デュッセルドルフ大学現代日本研究科の教育研究

 デュッセルドルフ大学現代日本研究科は1987年、修士課程の副専攻科目として設置され、1998年に主専攻科目の認可を受けました。以来、語学教育プログラムと文化学系統・社会科学系統の学際的研究体制を両立させるとともに、日欧双方の視点を交錯させる多角的な教育研究内容を構築してきました。学生数は、高等教育改革プログラム導入後に学費納入制度が採用された2004年を除いて増加を続けており、2006年冬学期現在は388名が在籍しています。学士課程においては、1・2年次に日本語と歴史・社会・文化などの基礎科目を学習し、3年次にインターンシップの参加を経て卒業論文を執筆します。大学院課程においては、高度な日本語能力を基盤とした、学際的かつ実践的な教育研究が展開されています。実践教育に大きな役割を果たしているのが大学間協定による日本への留学制度で、基礎学習終了後の早い段階で日本滞在を経験することを奨励しています。現在では慶應義塾大学など6大学と協定を締結し、年間20人以上の学生を日本へ派遣しています。

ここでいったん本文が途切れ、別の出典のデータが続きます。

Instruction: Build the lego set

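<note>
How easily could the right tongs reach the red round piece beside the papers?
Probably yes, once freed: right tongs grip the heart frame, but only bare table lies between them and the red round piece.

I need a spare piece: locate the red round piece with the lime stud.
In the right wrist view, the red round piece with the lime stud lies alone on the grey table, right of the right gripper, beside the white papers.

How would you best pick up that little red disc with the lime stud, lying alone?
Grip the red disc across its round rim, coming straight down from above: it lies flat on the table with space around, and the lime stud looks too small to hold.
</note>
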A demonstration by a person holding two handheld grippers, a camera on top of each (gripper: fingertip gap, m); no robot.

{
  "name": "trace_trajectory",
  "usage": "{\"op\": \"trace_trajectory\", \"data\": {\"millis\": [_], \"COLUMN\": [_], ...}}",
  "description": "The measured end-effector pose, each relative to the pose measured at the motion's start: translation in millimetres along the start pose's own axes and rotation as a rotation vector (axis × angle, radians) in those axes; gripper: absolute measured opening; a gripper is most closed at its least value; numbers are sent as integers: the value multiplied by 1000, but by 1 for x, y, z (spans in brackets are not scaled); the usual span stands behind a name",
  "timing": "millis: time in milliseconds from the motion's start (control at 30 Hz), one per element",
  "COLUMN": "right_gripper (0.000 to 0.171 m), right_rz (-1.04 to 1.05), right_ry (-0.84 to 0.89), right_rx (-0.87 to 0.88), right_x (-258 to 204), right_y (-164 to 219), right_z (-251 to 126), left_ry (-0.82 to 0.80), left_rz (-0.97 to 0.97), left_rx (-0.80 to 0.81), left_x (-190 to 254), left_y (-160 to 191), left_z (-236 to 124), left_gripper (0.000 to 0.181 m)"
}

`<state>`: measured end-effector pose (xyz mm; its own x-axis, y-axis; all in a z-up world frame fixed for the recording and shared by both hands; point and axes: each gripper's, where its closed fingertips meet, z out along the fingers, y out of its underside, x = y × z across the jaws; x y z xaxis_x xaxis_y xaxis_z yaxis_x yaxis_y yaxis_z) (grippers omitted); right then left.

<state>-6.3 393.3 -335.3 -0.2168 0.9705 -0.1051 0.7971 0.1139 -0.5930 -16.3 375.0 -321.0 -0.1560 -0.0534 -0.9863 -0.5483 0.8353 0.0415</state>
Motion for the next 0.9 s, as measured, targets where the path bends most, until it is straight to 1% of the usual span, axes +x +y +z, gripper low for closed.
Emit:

デュッセルドルフ大学現代日本研究科の研究動向にみる日本研究の現状と課題

 デュッセルドルフ大学現代日本研究科においては、文化学と社会科学の2系統から、近現代日本における社会文化の展開過程と諸問題を研究しています。また日本に対する内と外の視点を比較するとともに、両者を交えることによって、より広範な文脈に日本を位置付けることを目指しています。具体的な研究内容を紹介すると、文化学系においては報告者が近現代社会におけるトランスカルチュラリティーや、家族・母性概念の日欧文化比較などをテーマに研究を進めています。社会科学系においては、島田信悟が高齢化問題や移民社会などを中心に比較社会学の方法論による研究を展開しています。さらに、現代日本研究系においては、アネッテ・シャート=ザイフェルトが人口学やジェンダー研究(男性学研究)など現代日本社会の問題を扱っています。こうした動向から日本研究を国際的レベルにおいて展開するための課題を探ると、現代日本社会の問題に対応する課題設定とそれを実践しうる学際的方法論、日欧を軸とする多角的視点、異文化横断的な研究領域の総合的発展などが希求されているといえるでしょう。